L’hypothèse avancée ici pour expliquer cette différence de répartition chez les elite-controllers est que lors d’une stimulation de l’immunité par une cause extérieure, elle touche aussi les des cellules du réservoir viral. Les cellules infectées par un provirus localisé dans une région codante se mettent à produire du virus et, de fait, s’exposent aux défenses immunitaires compétentes chez les contrôleurs qui les détruisent. La composition du réservoir s’en trouve ainsi modifié. C’est ce que dans le jargon HIV cure, on appelle la technique « shock and kill » qui est ici en quelque sorte autologue.

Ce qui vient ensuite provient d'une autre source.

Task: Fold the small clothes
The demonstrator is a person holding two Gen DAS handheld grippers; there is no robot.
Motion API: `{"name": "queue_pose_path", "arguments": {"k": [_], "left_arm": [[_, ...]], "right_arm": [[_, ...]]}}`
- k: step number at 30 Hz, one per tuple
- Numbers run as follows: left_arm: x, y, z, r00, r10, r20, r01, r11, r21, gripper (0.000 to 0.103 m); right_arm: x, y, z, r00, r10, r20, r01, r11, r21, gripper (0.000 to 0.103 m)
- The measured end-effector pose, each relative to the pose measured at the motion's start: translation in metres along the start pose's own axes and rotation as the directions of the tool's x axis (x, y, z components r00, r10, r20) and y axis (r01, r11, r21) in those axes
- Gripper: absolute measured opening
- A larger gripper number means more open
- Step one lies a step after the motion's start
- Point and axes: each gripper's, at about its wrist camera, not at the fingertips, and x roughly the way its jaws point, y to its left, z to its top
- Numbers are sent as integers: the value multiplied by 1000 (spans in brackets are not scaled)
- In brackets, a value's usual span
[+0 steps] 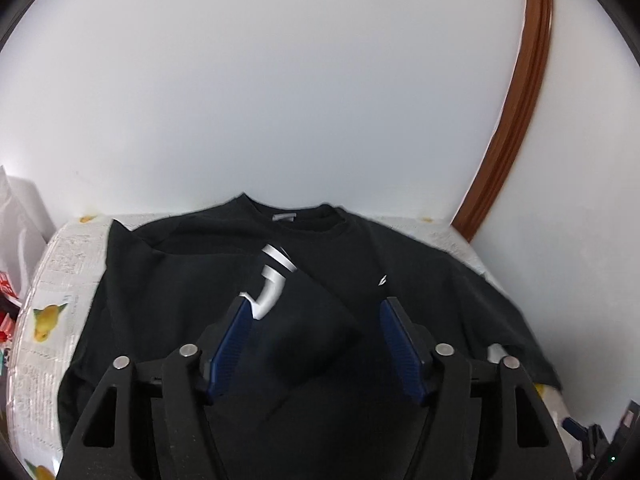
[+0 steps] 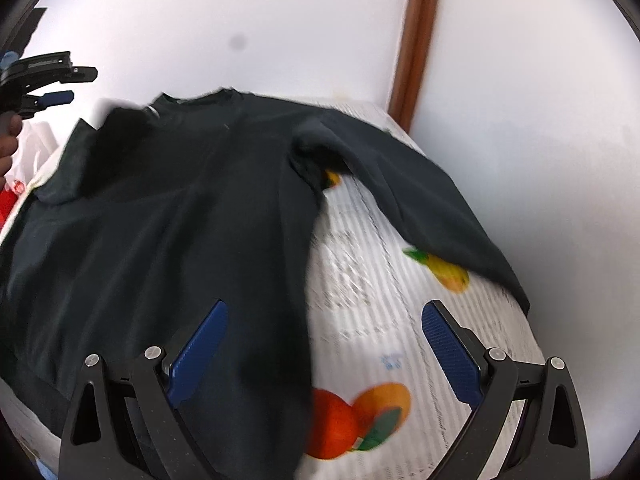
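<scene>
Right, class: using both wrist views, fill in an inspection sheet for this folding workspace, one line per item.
Surface: white fruit-printed tablecloth, mostly covered by the garment.
Job's things: black long-sleeved sweatshirt, one sleeve folded across its chest, the other sleeve spread out sideways.
Clutter: white plastic bag beyond the table's left edge.
Grippers: left gripper open; right gripper open above the sweatshirt's edge.
Cables: nothing seen.
Surroundings: white wall, brown wooden trim.

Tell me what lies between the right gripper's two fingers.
Right wrist view: the black shirt's side edge and bare fruit-print tablecloth below the open right gripper.
</scene>
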Motion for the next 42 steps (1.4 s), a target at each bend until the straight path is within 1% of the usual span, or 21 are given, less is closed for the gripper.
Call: {"name": "queue_pose_path", "arguments": {"k": [2,3,5,8,10,11,13,17,20,24,27,28,29,30,32,34,35,36,37,39,42], "left_arm": [[-23,11,0,999,-27,17,27,999,-17,73],[-32,16,0,999,-28,26,28,999,-20,74],[-52,34,-4,999,15,49,-14,1000,-24,76],[-67,65,-13,994,100,43,-98,994,-44,76],[-68,92,-26,986,164,15,-162,984,-73,76],[-68,110,-36,980,198,-9,-198,976,-88,76],[-68,130,-51,970,238,-45,-242,965,-105,76],[-64,171,-93,950,285,-124,-299,947,-118,76],[-54,187,-119,936,304,-177,-325,940,-102,76],[-45,195,-147,934,279,-224,-303,949,-83,76],[-40,190,-162,935,263,-237,-284,957,-61,76],[-37,190,-166,935,263,-239,-282,958,-50,76],[-35,188,-168,933,268,-240,-286,957,-45,76],[-33,188,-169,931,272,-242,-291,956,-45,76],[-34,189,-171,935,274,-227,-292,955,-53,76],[-35,189,-171,936,271,-224,-290,955,-56,76],[-36,189,-172,937,270,-221,-289,955,-60,76],[-36,188,-172,938,270,-219,-289,955,-61,76],[-36,188,-172,938,270,-216,-289,955,-60,76],[-37,187,-174,936,284,-209,-301,952,-54,76],[-37,186,-176,933,297,-203,-313,949,-49,76]], "right_arm": [[-9,12,8,1000,11,24,-11,1000,-22,97],[-11,18,12,999,17,33,-16,999,-33,96],[-17,35,23,998,33,54,-30,998,-57,96],[-18,64,41,996,55,72,-48,994,-100,84],[-14,85,54,993,86,77,-75,988,-133,73],[-10,99,63,992,107,74,-95,984,-151,72],[0,125,77,985,156,70,-141,974,-179,72],[34,189,105,967,255,12,-245,939,-240,72],[58,237,116,950,308,-45,-308,909,-282,73],[90,284,121,938,333,-99,-347,891,-294,75],[113,311,123,942,307,-135,-334,894,-298,75],[121,319,123,952,279,-130,-306,903,-302,75],[128,323,125,962,248,-118,-272,913,-303,75],[131,326,126,966,233,-108,-255,920,-298,74],[139,325,130,967,234,-105,-254,926,-279,67],[139,321,133,968,230,-101,-250,927,-280,38],[136,317,135,961,258,-104,-277,917,-287,27],[131,310,139,955,277,-110,-297,909,-291,12],[128,304,142,955,277,-106,-297,911,-288,12],[112,279,154,951,302,-66,-309,916,-255,12],[87,227,176,949,315,0,-310,934,-179,12]]}}
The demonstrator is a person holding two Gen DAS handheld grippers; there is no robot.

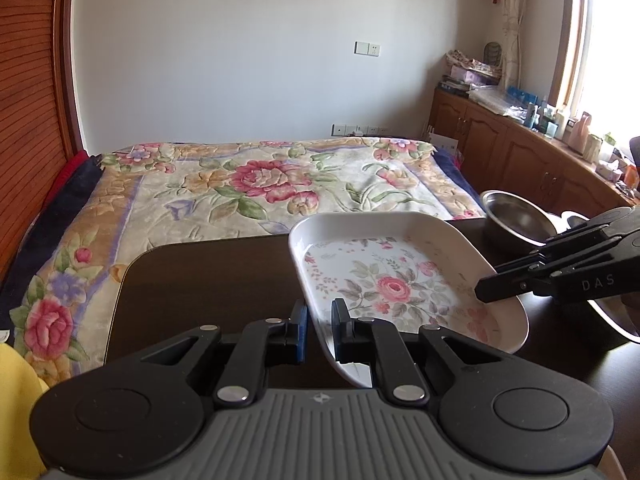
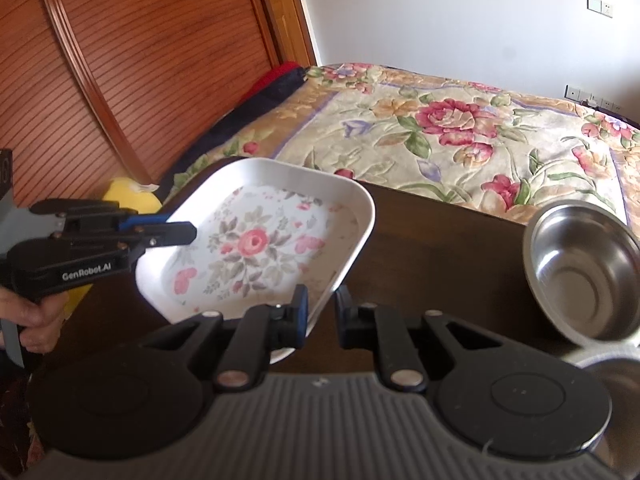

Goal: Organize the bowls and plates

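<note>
Round stainless-steel bowl [image 2: 584,272] sits on dark wooden table [image 1: 208,272], right of the white rectangular floral-print plate [image 1: 400,280]; a 2nd steel rim [image 2: 616,376] shows just beside it. Floral-blanket bed [image 1: 260,184] behind the table. Plate is lifted and tilted above the table. Left claw [image 1: 320,332] clamps its near edge; right claw [image 2: 320,312] straddles the opposite rim, jaws not fully closed. A hand [image 2: 32,320] grips the left handle.
</note>
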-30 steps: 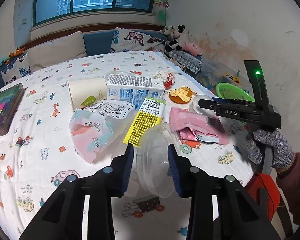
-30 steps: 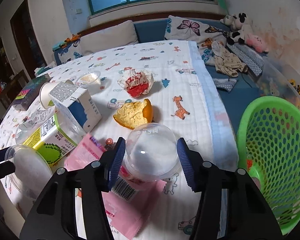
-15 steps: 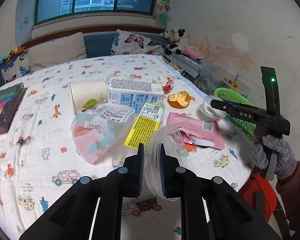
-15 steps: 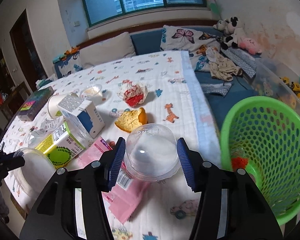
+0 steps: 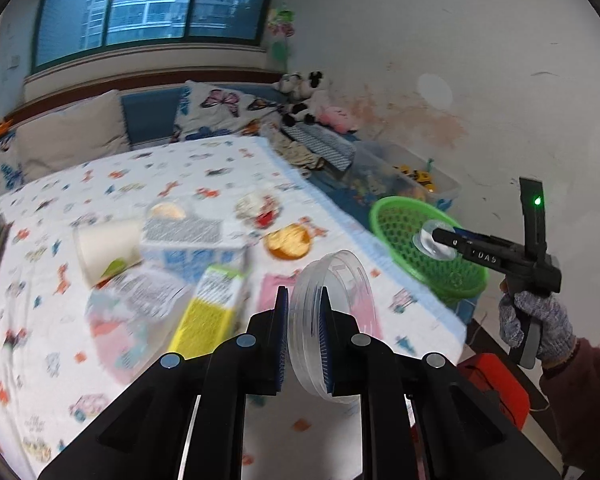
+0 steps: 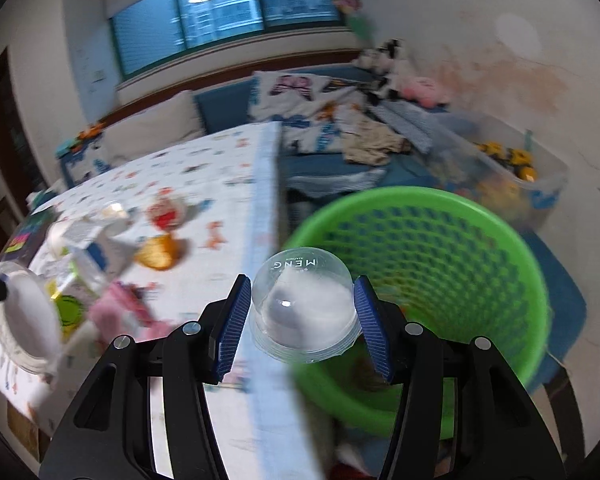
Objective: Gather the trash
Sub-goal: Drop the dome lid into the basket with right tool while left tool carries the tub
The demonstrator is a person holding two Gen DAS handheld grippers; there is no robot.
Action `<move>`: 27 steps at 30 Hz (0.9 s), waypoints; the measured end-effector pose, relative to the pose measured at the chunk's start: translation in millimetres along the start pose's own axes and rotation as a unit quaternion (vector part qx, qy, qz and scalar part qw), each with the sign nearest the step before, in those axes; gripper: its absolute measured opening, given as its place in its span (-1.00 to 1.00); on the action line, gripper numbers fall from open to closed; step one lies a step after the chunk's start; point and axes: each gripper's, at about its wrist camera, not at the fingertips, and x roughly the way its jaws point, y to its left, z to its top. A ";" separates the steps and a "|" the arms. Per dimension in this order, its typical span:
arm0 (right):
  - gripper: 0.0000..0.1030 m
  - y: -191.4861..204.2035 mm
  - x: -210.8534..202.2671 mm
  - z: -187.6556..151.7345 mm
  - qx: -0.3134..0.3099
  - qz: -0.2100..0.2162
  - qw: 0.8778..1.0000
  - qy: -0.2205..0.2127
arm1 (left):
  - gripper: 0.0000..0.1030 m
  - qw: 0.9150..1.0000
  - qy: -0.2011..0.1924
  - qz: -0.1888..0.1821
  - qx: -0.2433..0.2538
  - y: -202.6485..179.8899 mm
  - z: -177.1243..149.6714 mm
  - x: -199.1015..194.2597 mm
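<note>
My left gripper is shut on the rim of a clear round plastic container and holds it on edge above the table. My right gripper is shut on a clear dome lid and holds it over the near rim of the green basket. In the left wrist view the right gripper holds the dome lid over the green basket. Trash lies on the table: an orange peel, a yellow carton, a milk carton, a paper cup, a crumpled wrapper and a pink packet.
The table wears a white cartoon-print cloth. The green basket stands off the table's right edge. A clear toy bin sits behind it by the wall. A sofa with pillows runs along the back. A red object sits on the floor.
My left gripper closed on the clear container and lifted it off the table. My right gripper carried the dome lid rightwards, from above the pink packet to over the basket.
</note>
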 end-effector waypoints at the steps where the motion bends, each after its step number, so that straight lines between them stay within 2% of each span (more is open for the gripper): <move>1: 0.05 -10.3 -0.8 -0.9 0.005 -0.010 1.000 0.002 | -0.73 1.000 0.001 -0.004 0.003 -3.6 3.6 3.3; 5: 0.05 -44.9 0.7 -5.6 0.025 -0.038 0.999 0.007 | -0.75 1.000 0.003 -0.018 0.016 -21.0 21.1 18.4; 13: 0.06 -89.1 14.0 -20.3 0.060 -0.066 0.996 0.025 | -0.78 0.998 0.005 -0.038 0.054 -60.7 54.7 48.3; 20: 0.07 -104.9 20.4 -29.1 0.067 -0.079 0.994 0.033 | -0.78 0.996 0.012 -0.049 0.076 -87.2 78.4 75.2; 27: 0.12 -112.7 12.9 -30.2 0.076 -0.080 0.994 0.023 | -0.78 0.994 0.023 -0.057 0.092 -110.3 95.7 105.7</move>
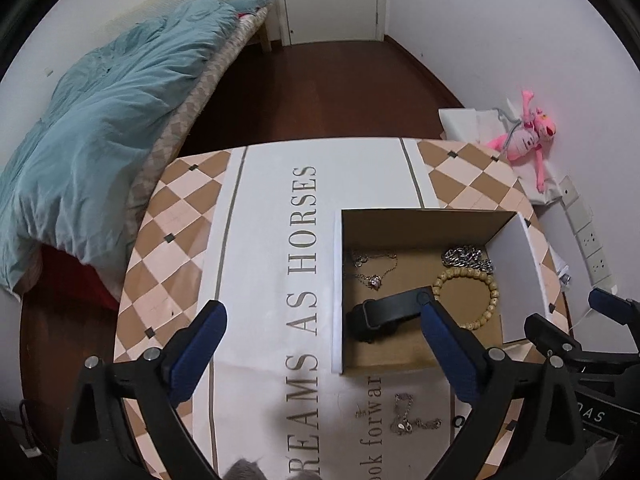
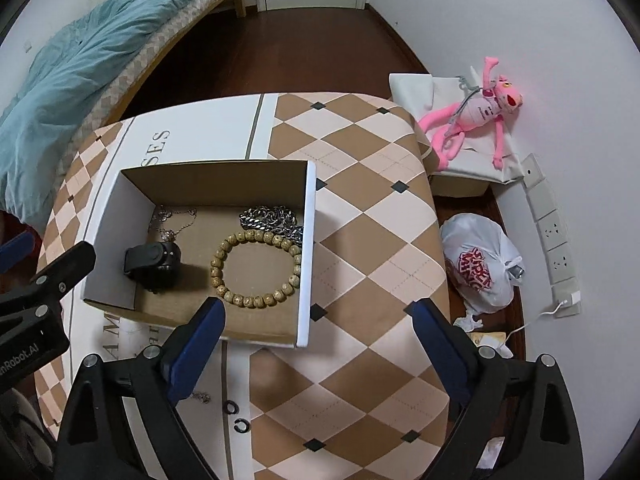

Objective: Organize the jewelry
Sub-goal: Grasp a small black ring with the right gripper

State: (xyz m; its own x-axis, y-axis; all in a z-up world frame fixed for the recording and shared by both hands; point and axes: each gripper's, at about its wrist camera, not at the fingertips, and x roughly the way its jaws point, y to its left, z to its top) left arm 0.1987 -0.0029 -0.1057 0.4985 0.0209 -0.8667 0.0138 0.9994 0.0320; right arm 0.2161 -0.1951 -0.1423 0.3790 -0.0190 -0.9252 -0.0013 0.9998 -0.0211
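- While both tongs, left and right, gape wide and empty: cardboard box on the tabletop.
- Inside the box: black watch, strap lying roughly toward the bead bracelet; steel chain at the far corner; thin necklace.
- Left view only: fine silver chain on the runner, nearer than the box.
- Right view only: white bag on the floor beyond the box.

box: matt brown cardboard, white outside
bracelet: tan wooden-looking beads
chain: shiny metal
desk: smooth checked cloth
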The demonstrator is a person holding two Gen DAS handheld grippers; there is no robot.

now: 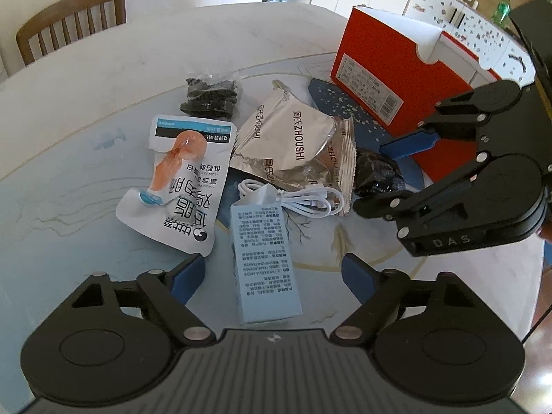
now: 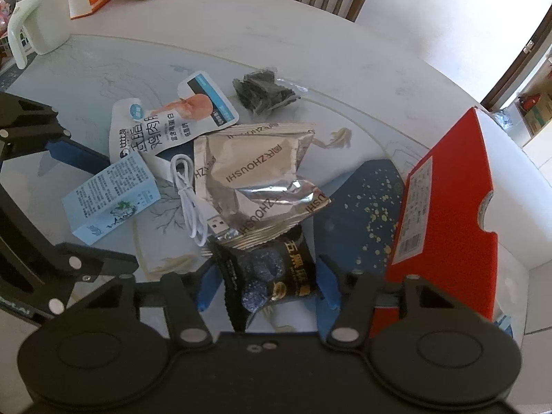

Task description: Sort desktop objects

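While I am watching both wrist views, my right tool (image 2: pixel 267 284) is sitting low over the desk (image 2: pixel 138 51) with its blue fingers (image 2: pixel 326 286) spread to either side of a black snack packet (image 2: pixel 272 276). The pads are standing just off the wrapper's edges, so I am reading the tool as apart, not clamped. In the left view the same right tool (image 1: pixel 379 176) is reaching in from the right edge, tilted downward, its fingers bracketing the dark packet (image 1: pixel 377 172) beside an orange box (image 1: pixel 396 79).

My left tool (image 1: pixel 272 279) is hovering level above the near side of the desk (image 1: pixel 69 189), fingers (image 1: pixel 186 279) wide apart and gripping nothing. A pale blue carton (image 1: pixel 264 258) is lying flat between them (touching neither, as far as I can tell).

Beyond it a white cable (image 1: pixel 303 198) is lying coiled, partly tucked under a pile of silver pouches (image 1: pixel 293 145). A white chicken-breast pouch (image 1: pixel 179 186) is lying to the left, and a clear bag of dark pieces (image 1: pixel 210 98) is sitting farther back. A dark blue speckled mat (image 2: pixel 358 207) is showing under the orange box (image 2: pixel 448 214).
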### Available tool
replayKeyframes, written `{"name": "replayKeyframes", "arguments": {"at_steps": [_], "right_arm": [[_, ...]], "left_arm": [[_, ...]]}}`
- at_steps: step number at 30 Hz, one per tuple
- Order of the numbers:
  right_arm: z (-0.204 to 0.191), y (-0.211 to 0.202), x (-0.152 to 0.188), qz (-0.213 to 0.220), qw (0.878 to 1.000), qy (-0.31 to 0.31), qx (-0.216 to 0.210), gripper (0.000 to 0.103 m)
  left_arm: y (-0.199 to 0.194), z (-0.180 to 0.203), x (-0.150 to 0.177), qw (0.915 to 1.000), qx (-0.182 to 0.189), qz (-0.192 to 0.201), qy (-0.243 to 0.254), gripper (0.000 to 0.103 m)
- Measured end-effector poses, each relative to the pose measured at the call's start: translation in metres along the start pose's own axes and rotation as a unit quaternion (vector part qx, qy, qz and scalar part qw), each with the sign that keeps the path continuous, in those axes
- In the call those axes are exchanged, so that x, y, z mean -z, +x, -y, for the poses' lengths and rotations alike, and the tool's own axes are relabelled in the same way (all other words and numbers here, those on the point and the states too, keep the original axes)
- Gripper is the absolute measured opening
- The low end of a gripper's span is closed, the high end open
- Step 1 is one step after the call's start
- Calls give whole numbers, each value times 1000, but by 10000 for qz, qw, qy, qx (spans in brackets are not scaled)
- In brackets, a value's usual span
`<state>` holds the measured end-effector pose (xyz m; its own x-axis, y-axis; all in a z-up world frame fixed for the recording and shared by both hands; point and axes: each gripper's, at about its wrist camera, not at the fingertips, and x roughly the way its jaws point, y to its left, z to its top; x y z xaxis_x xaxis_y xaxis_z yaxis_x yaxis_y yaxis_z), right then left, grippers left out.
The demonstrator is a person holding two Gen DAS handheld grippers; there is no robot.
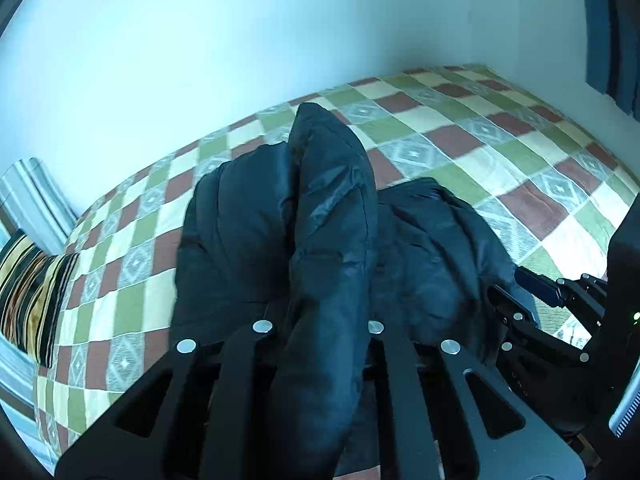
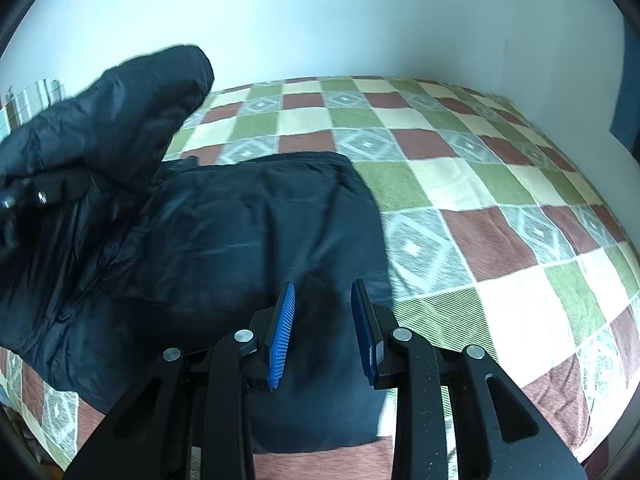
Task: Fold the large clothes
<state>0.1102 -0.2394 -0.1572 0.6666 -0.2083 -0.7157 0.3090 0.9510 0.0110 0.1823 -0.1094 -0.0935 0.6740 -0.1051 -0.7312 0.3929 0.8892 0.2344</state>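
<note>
Garment: a black puffer jacket (image 2: 240,240) lies on the bed, its body spread flat near the bed's near edge, toward the left end as the right wrist view shows it.
Raised part: one padded section of the jacket, a sleeve or a side panel, I cannot tell which, is lifted off the bed and stands up above the flat body; in the left wrist view it rises straight ahead of the camera.
Left tongs (image 1: 320,320): closed on that raised padded section; the fingertips are hidden inside the fabric.
Right tongs (image 2: 323,328): jaws narrowly apart, blue ribbed pads (image 2: 282,332) facing each other with nothing between them, held over the right part of the flat jacket body, not touching it as far as can be seen.
Bed: covered by a checked bedspread (image 2: 480,184) in green, cream, brown and grey diamond squares.
Far side: a plain pale wall (image 2: 340,12) runs along the bed's far edge.
Left end: a striped cushion (image 1: 28,280) lies at the bed's left end.
</note>
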Motion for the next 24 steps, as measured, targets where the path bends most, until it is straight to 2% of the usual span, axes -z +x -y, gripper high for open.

Le mode de rémission fonctionnelle des elite-controllers est donc ici celui appelé en anglais « blocked and locked » c’est-à-dire que les cellules persistantes du réservoir viral sont bloquées et verrouillées. Subsidiairement, il est pertinent de se demander si l’ADN proviral intégré dans des régions non codantes ne s’exprime vraiment jamais. Dans une autre présentation de cette conférence des membres de notre équipe (Einkauf et Lichterfeld, abstract 155) montrent qu’effectivement ces gènes ne sont pas exprimés.
Il reste à savoir si ce processus existe aussi chez les personnes séropositives sous traitement. Dans la même présentation, nos collègues montrent que c’est le cas mais que non seulement le processus est lent et peu efficace mais qu’il faut de nombreuses années pour atteindre une répartition significativement modifiée du réservoir viral comparable à celle des elite-controllers. On parle ici de 20 ans ou plus. Cependant, cela pourrait être plus ou moins long et explique le profil similaire aux elite-controllers des personnes dites contrôleurs post-traitement, c’est-à-dire qui sont capables de contrôler l’infection VIH par eux-mêmes après arrêt du traitement antirétroviral.

Mais pourrait-on par des interventions extérieures qui relèvent de la thérapeutique accélérer ce processus et permettre la rémission fonctionnelle des PVVIH ? Cette technique du « shock and kill » thérapeutique est actuellement un des principaux champs de recherche de HIV cure. Le symposium 05 de cette conférence, intitulé « destruction du réservoir VIH par l’immunité : opportunités et obstacles » permet de poursuivre cette réflexion et ces travaux de recherche.